I’ve got a nested loop with a counter in between.
I’ve managed to use CUDA indices for the outer loop, but I can’t think of any way of getting exploiting more parallelism in this kind of loops.
Do you have any experience working with something similar to that?
int i = threadIdx.x + blockIdx.x * blockDim.x;
if (i < Nx) {
counter = 0;
for (k = 0; k < Ny; k++) {
d_V[i*Ny + k] = 0;
if ( d_X[i*Ny + k] >= 2e2 ) {
/* do stuff with i and k and counter i.e.*/
d_example[i*length + counter] = k;
...
/* increment counter */
counter++;
}
}
}
The problem that I see is how to deal with counter, as k could be also be indexed in CUDA with threadIdx.y + blockIdx.y * blockDim.y
Having a counter/loop variable which is used between loop iterations is a natural antithesis to parallelisation. Ideal parallel loops have iterations which could run in any order, with no knowledge of each other. Unfortunately a common variable makes it both order dependent and mutually aware.

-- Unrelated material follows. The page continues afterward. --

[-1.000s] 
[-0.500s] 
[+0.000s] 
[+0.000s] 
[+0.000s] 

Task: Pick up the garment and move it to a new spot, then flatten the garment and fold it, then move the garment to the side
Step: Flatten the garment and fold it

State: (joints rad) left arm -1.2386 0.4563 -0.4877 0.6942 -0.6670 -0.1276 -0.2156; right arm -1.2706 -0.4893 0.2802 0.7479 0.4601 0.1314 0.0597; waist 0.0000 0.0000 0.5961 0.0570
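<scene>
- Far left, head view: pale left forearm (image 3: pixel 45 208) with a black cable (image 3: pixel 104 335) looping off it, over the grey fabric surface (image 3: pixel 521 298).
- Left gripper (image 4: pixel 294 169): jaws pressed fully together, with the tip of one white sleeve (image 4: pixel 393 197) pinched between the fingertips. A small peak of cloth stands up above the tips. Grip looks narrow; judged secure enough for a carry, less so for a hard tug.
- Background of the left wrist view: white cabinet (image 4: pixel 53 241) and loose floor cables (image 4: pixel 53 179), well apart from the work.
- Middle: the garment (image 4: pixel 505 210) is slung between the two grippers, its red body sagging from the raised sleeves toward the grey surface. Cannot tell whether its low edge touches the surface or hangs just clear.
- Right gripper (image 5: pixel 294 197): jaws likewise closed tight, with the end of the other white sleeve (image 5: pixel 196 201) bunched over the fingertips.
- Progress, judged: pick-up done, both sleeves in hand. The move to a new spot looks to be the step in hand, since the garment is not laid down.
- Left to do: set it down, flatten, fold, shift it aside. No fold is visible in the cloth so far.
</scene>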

It looks like you’re using the counter to pack your
d_examplearray without gaps. This kind of thing could well be more efficient in compute time by wasting some memory; if you let the elements of d_example which won’t be set stay as zero, by inefficiently packingd_example, you can perform a filter on d_example later, after any expensive computational steps.In fact you could even leave the filtration to a modified iterator when the array is read, which just skips over any zero values. If zero is a valid value in the array, just use a particular NaN value or a separate mask array.